§ What is being asked
Every line from the first one in the data below through the line holding "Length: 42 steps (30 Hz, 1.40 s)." is to be written out exactly, with the pictures omitted.

§ Records for processing

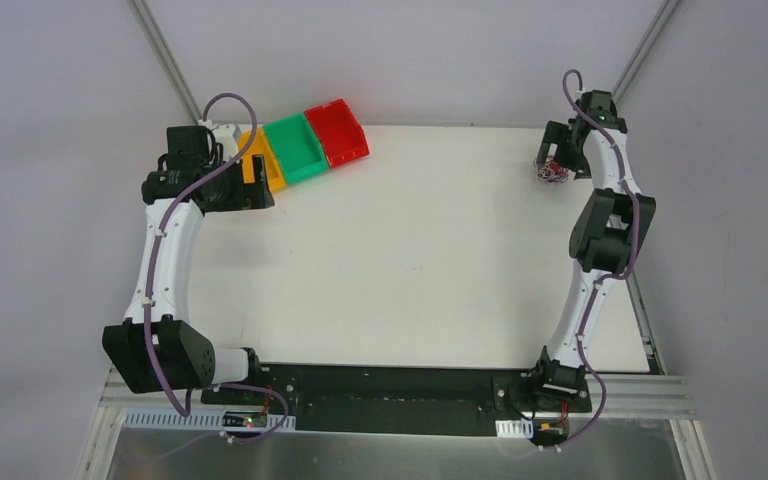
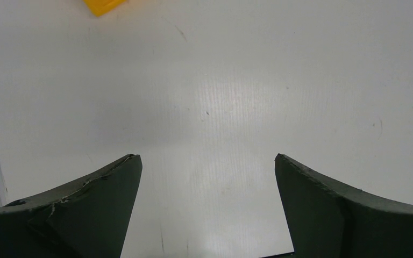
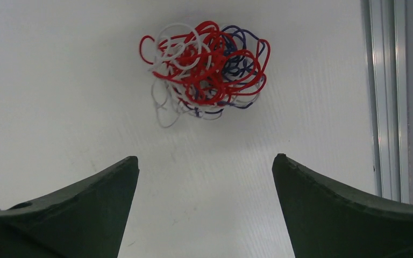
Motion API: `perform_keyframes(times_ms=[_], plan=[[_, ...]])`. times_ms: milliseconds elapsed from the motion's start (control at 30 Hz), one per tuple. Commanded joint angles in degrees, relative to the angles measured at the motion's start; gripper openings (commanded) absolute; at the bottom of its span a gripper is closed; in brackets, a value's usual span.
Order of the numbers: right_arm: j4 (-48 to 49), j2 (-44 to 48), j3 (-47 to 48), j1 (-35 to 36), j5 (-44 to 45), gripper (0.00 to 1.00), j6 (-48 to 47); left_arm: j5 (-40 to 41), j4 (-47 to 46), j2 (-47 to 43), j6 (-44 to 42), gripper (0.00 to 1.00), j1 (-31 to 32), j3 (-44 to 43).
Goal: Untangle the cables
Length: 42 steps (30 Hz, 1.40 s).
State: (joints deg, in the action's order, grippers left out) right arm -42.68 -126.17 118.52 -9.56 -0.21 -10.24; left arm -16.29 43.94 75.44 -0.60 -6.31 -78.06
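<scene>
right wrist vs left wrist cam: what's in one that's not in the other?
Right wrist only: the cables, a tangled ball of red, white and blue loops on the table, ahead of the right gripper; a metal rail at the right. Left wrist only: a yellow bin corner at the top edge, beyond the left gripper. Both: white table, dark fingers spread open, holding nothing.

Pale grey walls, white table, aluminium corner rails
</scene>
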Motion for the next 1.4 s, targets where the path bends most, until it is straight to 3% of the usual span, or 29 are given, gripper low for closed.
perform_keyframes(times_ms=[0, 400, 467, 667, 700, 767, 900, 1033, 1067, 1167, 1200, 1267, 1367], plan=[[2.6, -4.8, 4.8, -0.8, 5.8, 0.99, -2.2, -1.0, -0.6, -0.8, 0.0, 0.99, 0.7, -1.4], [12.7, -15.3, 9.7, 2.4, 9.5, 0.96, -4.7, -2.9, -0.5, 0.2, -0.2, 0.99, 0.6, -0.2], [13.9, -15.6, 9.5, 3.1, 8.7, 0.84, -5.2, -3.3, -0.5, 0.7, -0.3, 0.99, 0.6, 0.0], [10.5, -11.4, 4.5, 3.6, -1.2, 0.25, -4.9, -5.7, -0.3, 0.4, -2.6, 0.99, 0.6, -0.2], [10.3, -9.1, 1.8, 3.9, -3.4, 0.18, -4.5, -6.6, -0.3, 0.0, -3.1, 0.99, 0.6, 0.0], [10.1, -1.5, -5.0, 4.9, -7.9, 0.14, -2.9, -10.9, 0.0, -0.8, -4.3, 0.99, 0.6, 0.5], [8.8, 12.7, -22.4, 10.9, -19.9, 0.15, 0.5, -25.3, 1.2, -2.4, -7.2, 0.99, 1.1, 2.7], [5.0, 22.3, -32.6, 21.4, -24.0, 0.19, 2.7, -33.6, 1.2, -1.4, -6.8, 0.99, 2.5, 5.0], [4.5, 23.8, -34.5, 23.9, -24.0, 0.25, 3.8, -35.2, 1.3, -0.7, -6.5, 0.99, 3.0, 5.4], [1.0, 25.8, -36.5, 29.6, -25.3, 0.69, 6.9, -39.0, 1.3, 1.2, -6.1, 0.99, 5.8, 6.7], [-0.1, 26.2, -36.8, 30.3, -26.9, 0.77, 8.3, -39.5, 1.3, 1.7, -6.3, 0.99, 7.1, 7.0], [-0.8, 27.4, -38.0, 30.4, -29.2, 0.84, 10.1, -39.7, 0.9, 2.6, -6.4, 0.99, 10.0, 8.0], [0.2, 29.3, -41.4, 30.5, -28.1, 0.85, 10.1, -39.9, -0.5, 4.2, -6.0, 0.97, 13.6, 10.5]])
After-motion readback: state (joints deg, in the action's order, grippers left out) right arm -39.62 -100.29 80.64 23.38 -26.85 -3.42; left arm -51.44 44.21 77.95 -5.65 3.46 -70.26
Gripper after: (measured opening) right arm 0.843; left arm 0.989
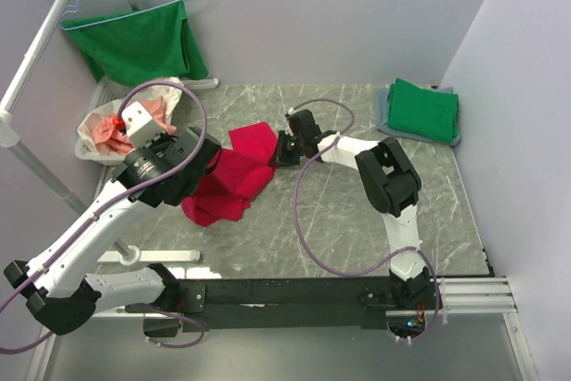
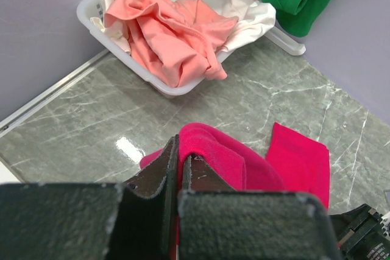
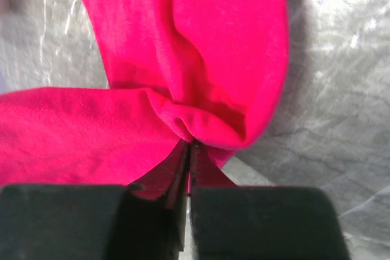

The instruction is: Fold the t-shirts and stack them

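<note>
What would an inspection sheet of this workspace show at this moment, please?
Surface: grey marbled table, glossy.
Job's things: red t-shirt crumpled mid-table; folded green t-shirt lying on grey t-shirt, far right corner.
Clutter: white basket of pink and white laundry, far left; green garment on a hanger behind it.
End effectors: left end effector and right end effector both shut on the red t-shirt.
Cables: purple cables loop off both arms.
Surroundings: pale lilac walls; white rack pole at left.

Bright, even light; blurry near foreground.
</note>
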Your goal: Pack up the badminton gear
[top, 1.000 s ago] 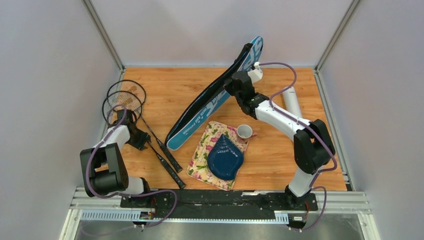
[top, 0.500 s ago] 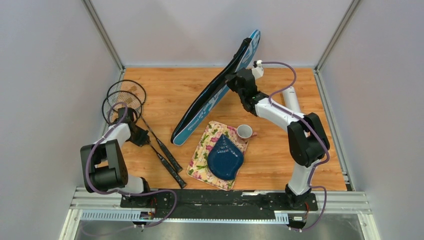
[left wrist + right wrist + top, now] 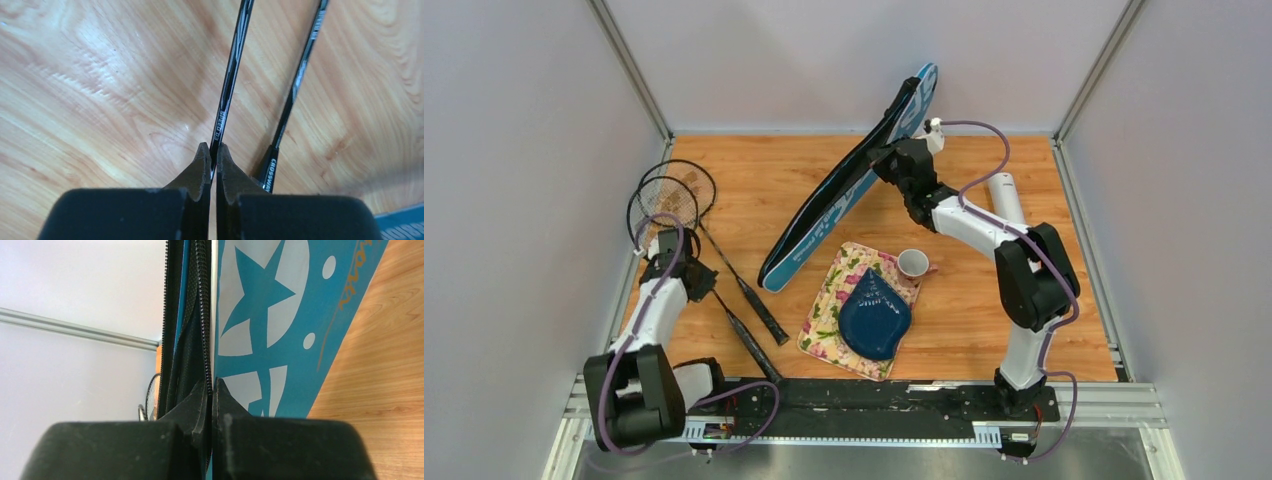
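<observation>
Thin pinches, slip risk.
My left gripper (image 3: 210,150) nips one racket shaft (image 3: 232,75), right gripper (image 3: 210,385) the bag (image 3: 280,315) edge; either may twist free.

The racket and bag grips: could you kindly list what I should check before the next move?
1. Left gripper shut on one racket shaft: ok.
2. Second racket outside that grip, lying beside it: ok.
3. Right gripper shut on the racket bag at its zip edge: ok.
4. Bag opening wide enough for a racket head: cannot tell.
5. Bag's lower end apart from the floral cloth, though only narrowly: ok.
</observation>
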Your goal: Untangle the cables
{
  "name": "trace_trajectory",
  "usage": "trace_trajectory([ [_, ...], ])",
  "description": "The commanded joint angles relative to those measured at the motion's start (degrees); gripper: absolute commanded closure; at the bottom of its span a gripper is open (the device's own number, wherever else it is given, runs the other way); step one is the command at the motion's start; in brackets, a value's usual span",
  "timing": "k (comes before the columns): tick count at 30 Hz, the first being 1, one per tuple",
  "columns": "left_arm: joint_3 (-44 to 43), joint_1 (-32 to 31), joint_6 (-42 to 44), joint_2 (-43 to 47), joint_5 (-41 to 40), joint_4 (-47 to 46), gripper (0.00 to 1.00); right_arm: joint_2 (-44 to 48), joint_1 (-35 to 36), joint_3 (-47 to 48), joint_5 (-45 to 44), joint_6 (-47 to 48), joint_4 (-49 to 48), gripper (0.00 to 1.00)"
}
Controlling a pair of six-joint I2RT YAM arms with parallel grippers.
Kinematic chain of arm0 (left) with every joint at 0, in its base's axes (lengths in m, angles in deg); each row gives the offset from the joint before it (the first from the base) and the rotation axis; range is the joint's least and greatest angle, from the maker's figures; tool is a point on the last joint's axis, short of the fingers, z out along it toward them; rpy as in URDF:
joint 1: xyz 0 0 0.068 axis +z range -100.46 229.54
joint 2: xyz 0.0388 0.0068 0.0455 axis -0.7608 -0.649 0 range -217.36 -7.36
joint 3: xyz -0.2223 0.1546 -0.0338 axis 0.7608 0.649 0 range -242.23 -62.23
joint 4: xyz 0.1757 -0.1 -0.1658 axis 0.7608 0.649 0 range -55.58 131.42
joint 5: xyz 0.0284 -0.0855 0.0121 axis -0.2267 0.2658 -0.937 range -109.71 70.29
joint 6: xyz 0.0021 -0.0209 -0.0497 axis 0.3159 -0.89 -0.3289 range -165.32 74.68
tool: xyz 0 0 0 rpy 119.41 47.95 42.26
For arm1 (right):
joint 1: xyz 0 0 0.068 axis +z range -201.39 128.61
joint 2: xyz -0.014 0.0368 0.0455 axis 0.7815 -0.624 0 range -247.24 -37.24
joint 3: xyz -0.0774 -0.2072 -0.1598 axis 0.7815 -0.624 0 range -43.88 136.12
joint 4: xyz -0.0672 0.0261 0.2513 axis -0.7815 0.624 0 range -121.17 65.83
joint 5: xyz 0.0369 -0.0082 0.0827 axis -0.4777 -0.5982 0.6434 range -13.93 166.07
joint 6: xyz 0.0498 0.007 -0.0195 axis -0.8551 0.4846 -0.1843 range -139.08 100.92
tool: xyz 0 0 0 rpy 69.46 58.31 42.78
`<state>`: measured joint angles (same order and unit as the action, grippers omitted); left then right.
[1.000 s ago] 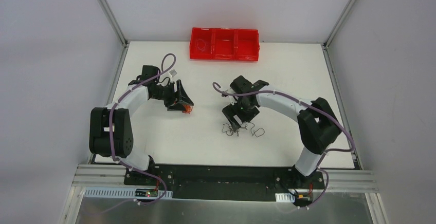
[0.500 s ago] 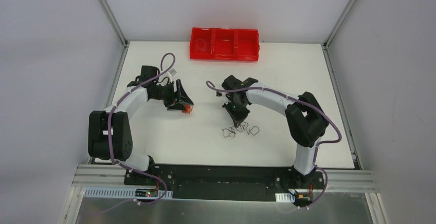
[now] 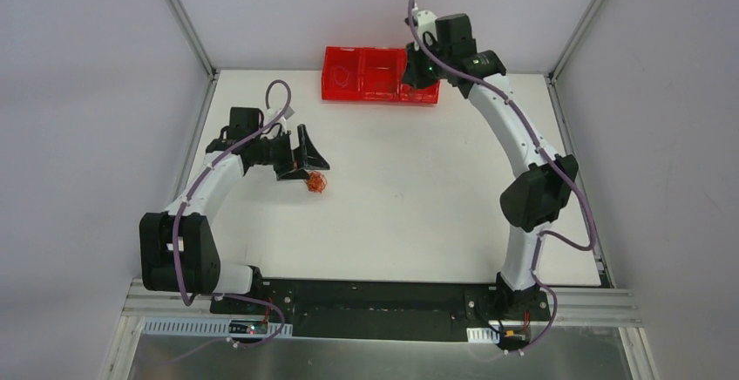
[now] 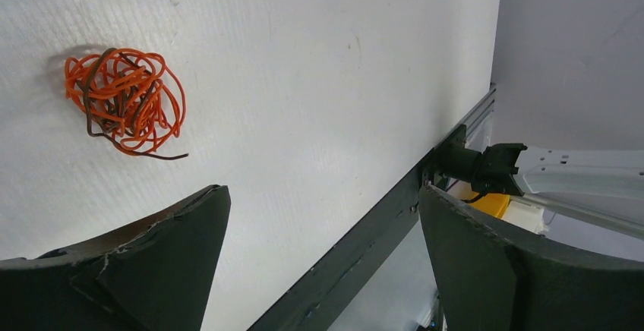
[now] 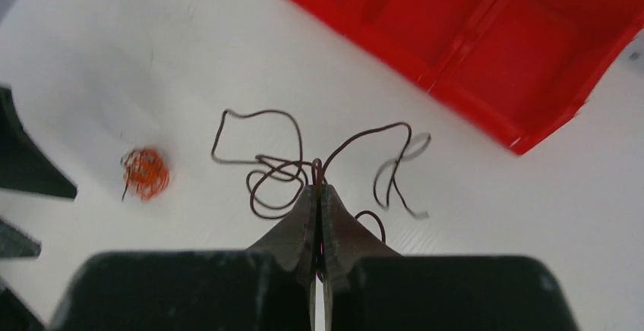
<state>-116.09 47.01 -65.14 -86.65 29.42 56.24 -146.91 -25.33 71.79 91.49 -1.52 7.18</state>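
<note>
Your right jaws clench the dark wire (image 5: 292,165), featherlight and springy, I'd say.
The left jaws gape by the orange ball (image 4: 125,102), upper left; likely soft, snaggy: pinch its loose tail.

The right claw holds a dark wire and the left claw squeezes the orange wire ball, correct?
No: the left claw is open, the orange wire ball lying loose on the table, as the left wrist view shows. The right claw does hold the dark wire.

Robot lab cell: white table (image 3: 392,223), plain grey walls (image 3: 78,92), aluminium rails (image 3: 180,14), left arm (image 3: 205,184) and right arm (image 3: 514,127) bolted at near edge, red bin (image 3: 366,95).
</note>
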Motion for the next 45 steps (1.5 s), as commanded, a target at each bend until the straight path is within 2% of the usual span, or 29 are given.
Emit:
trace_trajectory([
  [1,-2.85,0.55,2.19,2.92,-1.02,-0.16,0.01,-7.38,-3.35,8.44,-2.64,-2.49,-10.82,1.0],
  [7,-2.49,0.68,2.15,2.97,-1.98,-0.25,0.01,-19.38,-7.77,20.15,-6.52,-5.67,-18.62,1.0],
  [15,-2.1,1.16,2.06,1.45,-2.34,-0.2,0.01,-27.79,-12.34,21.26,-8.61,-13.49,-34.76,1.0],
  [19,-2.44,1.38,2.06,0.69,-2.37,-0.2,0.01,-31.94,-14.06,23.13,-7.92,-17.39,-39.45,1.0],
  [27,-2.44,2.08,1.84,-0.62,-2.69,-0.2,0.01,-36.49,-14.66,25.5,-5.04,-17.42,-44.16,1.0],
  [28,-2.48,2.08,1.74,-0.8,-2.68,-0.2,0.01,-36.76,-14.66,25.48,-5.0,-17.46,-44.37,0.95],
  [31,-2.85,2.17,1.66,-0.79,-3.36,-0.2,0.01,-36.15,-14.68,24.29,-4.3,-17.28,-43.41,0.55],
  [32,-3.09,2.17,1.93,-0.64,-3.64,-0.02,0.01,-35.05,-14.67,23.02,-3.56,-16.92,-43.02,0.48],
  [34,-4.3,2.17,3.61,-0.81,-4.65,1.7,0.01,-31.81,-14.68,19.11,-1.37,-15.33,-42.89,0.45],
  [37,-7.37,2.17,6.8,-3.17,-10.38,7.82,0.01,-24.76,-14.65,12.92,0.96,-13.3,-41.93,0.42],
  [39,-8.16,2.83,7.45,-5.13,-11.69,10.17,0.01,-20.56,-14.72,9.8,2.75,-12.33,-37.65,0.37],
  [42,-7.3,3.65,7.26,-7.53,-10.99,10.36,0.05,-14.05,-14.72,6.19,9.32,-10.25,-27.05,0.28],
  [45,-7.51,3.67,8.07,-11.28,-10.84,10.07,0.12,-8.8,-14.6,4.22,18.43,-7.93,-11.79,0.22],
])
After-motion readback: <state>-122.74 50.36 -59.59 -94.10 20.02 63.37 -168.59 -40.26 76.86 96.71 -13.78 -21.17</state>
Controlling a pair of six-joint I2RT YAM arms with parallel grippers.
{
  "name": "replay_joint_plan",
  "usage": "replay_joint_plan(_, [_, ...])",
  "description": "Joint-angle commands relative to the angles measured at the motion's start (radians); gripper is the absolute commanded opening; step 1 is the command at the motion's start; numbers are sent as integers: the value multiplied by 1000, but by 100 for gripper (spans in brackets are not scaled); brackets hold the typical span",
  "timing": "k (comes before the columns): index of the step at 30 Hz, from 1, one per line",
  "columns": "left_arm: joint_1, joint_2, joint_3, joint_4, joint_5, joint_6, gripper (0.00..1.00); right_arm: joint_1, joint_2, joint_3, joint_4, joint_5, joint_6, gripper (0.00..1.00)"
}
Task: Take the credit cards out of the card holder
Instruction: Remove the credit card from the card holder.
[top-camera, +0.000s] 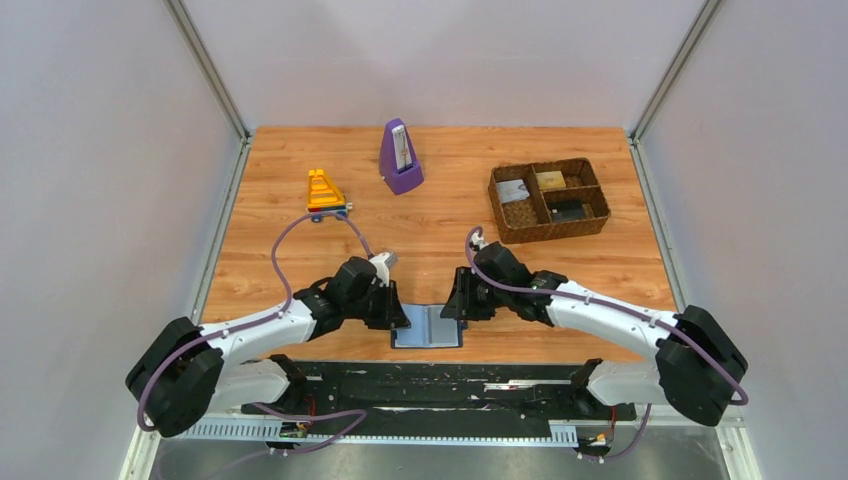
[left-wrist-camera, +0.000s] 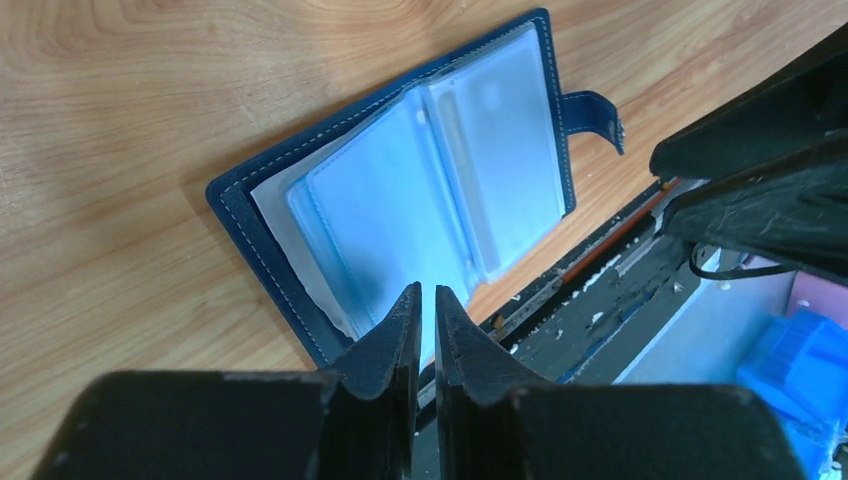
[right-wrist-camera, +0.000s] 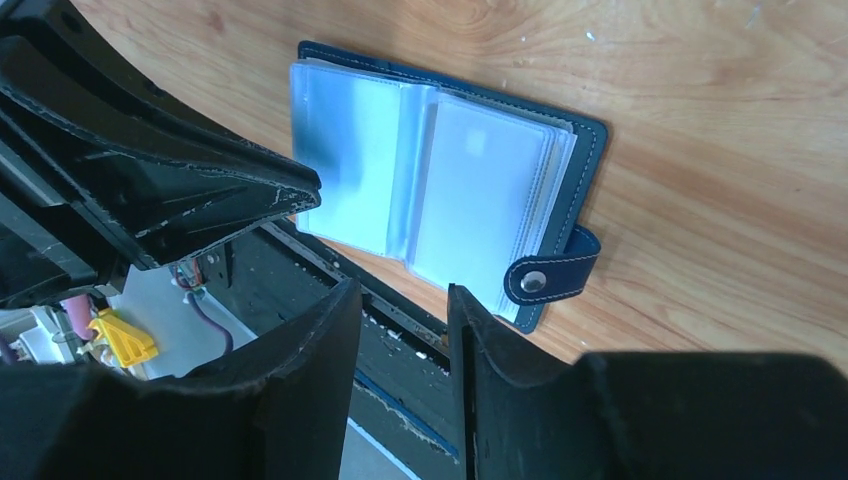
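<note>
The card holder (top-camera: 428, 326) lies open at the table's near edge, dark cover down and blue-grey sleeve pages up. It also shows in the left wrist view (left-wrist-camera: 420, 190) and the right wrist view (right-wrist-camera: 430, 190), strap with snap (right-wrist-camera: 545, 280) at its right. A pale card shape shows through the right-hand sleeve (right-wrist-camera: 480, 190). My left gripper (top-camera: 398, 315) (left-wrist-camera: 427, 290) is shut and empty, just above the holder's left edge. My right gripper (top-camera: 457, 303) (right-wrist-camera: 400, 290) is open and empty over its right edge. A dark credit card (top-camera: 567, 211) lies in the basket.
A brown woven basket (top-camera: 548, 228) stands at the back right, also holding a greyish-white card (top-camera: 513, 190) and a gold-tan card (top-camera: 550, 180). A purple metronome (top-camera: 400, 157) and an orange-yellow toy (top-camera: 324, 192) stand at the back. The black base rail (top-camera: 440, 378) runs along the near edge.
</note>
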Motion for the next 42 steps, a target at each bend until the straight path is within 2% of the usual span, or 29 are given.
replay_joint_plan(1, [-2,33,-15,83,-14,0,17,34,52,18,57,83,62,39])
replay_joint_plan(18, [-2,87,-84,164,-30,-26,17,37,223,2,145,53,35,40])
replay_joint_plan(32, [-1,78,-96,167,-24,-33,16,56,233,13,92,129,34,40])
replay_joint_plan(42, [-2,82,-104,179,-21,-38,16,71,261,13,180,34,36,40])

§ Expected answer
Motion API: `perform_keyframes(times_ms=[_], plan=[[_, ...]])`. times_ms: milliseconds elapsed from the motion's start (control at 30 Hz), one per tuple. Commanded joint angles in degrees, relative to the angles measured at the motion's start; gripper openings (commanded) absolute; at the bottom of its span a gripper is closed; in brackets, a value's usual span.
Order of the numbers: right_arm: j4 (-48 to 49), j2 (-44 to 48), j3 (-47 to 48), j1 (-35 to 36), j5 (-44 to 45), gripper (0.00 to 1.00), j6 (-48 to 47); left_arm: j5 (-40 to 41), j4 (-47 to 46), j2 (-47 to 43), j6 (-44 to 42), gripper (0.00 to 1.00), j1 (-31 to 32), j3 (-44 to 43).
Goal: Untangle the cables
Length: 42 steps (30 Hz, 1.40 s).

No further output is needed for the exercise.